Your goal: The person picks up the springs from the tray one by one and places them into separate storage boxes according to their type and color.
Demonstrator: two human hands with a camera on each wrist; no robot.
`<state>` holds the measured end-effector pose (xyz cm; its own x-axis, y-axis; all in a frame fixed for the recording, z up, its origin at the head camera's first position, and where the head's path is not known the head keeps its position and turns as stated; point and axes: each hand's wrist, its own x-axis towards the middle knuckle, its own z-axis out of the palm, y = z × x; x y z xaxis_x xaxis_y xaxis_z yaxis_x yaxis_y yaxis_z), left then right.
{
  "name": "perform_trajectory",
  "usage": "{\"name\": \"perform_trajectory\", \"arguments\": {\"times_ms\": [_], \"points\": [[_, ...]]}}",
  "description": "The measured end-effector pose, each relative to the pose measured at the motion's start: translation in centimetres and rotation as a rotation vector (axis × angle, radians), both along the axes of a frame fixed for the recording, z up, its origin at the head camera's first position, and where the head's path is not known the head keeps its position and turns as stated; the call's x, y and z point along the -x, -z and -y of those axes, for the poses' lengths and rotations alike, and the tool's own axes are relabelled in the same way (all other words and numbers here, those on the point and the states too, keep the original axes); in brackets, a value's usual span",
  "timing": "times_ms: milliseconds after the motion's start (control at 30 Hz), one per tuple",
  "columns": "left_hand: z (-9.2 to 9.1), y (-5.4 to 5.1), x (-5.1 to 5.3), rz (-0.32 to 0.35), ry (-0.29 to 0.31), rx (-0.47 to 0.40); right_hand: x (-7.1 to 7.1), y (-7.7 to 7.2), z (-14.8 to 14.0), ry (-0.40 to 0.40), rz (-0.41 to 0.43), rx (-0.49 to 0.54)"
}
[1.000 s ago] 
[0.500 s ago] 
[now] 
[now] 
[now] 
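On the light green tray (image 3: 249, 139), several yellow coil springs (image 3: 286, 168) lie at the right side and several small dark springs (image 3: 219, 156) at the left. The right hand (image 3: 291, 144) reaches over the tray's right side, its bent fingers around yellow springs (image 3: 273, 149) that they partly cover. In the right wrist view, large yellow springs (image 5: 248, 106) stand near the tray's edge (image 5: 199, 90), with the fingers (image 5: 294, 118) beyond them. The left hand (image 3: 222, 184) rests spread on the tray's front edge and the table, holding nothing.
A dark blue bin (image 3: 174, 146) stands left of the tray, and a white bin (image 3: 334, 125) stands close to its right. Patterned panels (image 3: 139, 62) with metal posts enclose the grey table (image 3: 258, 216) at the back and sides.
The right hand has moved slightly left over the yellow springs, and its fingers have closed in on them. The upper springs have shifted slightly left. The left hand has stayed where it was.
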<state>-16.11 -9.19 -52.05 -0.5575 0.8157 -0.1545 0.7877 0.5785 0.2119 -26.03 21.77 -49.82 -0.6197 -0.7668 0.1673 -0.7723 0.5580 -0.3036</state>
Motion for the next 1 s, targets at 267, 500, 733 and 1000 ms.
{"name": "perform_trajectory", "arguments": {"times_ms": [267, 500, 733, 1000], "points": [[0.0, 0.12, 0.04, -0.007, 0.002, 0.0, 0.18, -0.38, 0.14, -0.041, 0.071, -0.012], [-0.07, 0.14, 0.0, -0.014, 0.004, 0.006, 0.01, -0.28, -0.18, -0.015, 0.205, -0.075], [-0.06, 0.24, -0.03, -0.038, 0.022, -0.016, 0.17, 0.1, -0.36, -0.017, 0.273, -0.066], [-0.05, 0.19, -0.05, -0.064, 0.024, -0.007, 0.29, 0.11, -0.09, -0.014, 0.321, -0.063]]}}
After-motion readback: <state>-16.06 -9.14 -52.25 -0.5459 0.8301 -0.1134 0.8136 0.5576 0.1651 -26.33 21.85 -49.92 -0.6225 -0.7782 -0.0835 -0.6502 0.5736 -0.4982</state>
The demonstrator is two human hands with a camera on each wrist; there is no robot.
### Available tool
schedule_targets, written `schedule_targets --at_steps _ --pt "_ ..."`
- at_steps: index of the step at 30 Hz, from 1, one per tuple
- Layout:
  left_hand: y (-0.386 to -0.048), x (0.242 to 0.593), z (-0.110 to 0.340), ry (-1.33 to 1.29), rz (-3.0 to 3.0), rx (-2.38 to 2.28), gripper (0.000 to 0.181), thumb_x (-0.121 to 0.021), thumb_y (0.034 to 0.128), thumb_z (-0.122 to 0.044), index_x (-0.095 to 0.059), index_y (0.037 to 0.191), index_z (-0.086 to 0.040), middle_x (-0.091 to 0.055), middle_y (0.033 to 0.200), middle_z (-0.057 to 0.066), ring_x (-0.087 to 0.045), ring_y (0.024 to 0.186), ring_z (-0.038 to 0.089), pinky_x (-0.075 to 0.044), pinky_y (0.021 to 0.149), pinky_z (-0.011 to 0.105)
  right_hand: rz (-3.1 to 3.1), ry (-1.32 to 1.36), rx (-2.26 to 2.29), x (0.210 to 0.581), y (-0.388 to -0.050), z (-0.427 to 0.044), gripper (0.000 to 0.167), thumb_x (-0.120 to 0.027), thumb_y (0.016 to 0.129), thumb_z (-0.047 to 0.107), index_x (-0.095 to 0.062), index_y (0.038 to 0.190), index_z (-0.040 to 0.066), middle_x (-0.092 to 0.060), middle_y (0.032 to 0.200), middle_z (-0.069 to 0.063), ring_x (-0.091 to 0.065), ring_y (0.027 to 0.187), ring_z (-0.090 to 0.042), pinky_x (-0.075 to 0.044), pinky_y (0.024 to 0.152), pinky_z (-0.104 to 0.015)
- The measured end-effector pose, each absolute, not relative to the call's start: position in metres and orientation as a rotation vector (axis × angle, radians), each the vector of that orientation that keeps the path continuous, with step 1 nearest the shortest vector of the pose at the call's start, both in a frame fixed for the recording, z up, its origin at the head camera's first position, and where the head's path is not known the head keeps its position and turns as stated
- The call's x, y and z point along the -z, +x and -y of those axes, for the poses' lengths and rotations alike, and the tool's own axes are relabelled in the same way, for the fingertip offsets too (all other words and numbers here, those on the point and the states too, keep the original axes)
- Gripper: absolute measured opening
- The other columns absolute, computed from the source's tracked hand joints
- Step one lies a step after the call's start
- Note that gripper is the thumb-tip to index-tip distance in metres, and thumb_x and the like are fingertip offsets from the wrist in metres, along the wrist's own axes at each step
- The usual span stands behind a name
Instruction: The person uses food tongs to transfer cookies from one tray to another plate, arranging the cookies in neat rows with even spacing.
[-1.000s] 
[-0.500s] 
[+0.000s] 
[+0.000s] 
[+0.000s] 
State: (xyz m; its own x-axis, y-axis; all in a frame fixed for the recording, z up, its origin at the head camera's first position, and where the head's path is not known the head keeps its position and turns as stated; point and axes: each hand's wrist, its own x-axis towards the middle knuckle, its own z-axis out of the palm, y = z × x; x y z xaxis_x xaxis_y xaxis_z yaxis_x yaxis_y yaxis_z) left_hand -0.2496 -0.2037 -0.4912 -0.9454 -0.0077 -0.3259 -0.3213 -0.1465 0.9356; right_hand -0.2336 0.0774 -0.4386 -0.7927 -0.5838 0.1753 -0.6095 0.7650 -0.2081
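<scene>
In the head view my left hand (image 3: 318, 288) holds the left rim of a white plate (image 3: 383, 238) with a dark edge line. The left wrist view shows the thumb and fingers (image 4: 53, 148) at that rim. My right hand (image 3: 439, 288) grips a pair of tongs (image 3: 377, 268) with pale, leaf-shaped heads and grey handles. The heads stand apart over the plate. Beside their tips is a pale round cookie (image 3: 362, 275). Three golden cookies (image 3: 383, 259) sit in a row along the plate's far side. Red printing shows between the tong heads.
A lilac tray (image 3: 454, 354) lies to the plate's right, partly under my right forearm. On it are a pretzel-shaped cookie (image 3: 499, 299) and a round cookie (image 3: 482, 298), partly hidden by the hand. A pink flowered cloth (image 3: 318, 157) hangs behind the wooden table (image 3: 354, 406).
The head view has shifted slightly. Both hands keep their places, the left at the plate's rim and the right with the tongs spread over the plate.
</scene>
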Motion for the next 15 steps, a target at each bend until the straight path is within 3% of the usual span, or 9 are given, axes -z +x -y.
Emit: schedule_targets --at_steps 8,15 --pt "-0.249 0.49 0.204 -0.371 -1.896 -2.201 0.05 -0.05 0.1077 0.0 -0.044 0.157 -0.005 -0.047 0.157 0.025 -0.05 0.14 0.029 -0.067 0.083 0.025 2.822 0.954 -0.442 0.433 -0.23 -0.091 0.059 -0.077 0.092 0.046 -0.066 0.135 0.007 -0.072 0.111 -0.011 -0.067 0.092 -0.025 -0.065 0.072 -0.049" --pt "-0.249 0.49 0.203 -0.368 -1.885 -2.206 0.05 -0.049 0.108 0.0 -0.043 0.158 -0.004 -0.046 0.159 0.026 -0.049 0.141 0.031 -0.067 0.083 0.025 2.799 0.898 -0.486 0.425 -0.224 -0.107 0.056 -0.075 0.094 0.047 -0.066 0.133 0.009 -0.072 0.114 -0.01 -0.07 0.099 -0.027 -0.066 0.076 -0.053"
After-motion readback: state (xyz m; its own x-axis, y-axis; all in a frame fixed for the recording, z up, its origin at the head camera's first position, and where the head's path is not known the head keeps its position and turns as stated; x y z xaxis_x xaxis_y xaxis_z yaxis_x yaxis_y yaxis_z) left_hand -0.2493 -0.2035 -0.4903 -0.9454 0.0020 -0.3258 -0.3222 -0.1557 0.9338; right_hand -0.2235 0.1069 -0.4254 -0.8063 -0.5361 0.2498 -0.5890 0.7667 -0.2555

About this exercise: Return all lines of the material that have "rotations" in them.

Answer space:
  "description": "The measured end-effector pose, each relative to the pose measured at the motion's start: translation in centimetres and rotation as a rotation vector (axis × angle, radians), both along the axes of a frame fixed for the recording, z up, its origin at the head camera's first position, and where the head's path is not known the head keeps its position and turns as stated; the call's x, y and z point along the -x, -z and -y of those axes, for the poses' lengths and rotations alike, and the tool's own axes are relabelled in the same way (all other words and numbers here, those on the point and the states too, keep the original axes); in brackets, a value's usual span",
- The call's x, y and z point along the -z, +x and -y of those axes, for the poses' lengths and rotations alike, and the tool's own axes are relabelled in the same way, for the fingertip offsets too (all other words and numbers here, those on the point and the states too, keep the original axes)

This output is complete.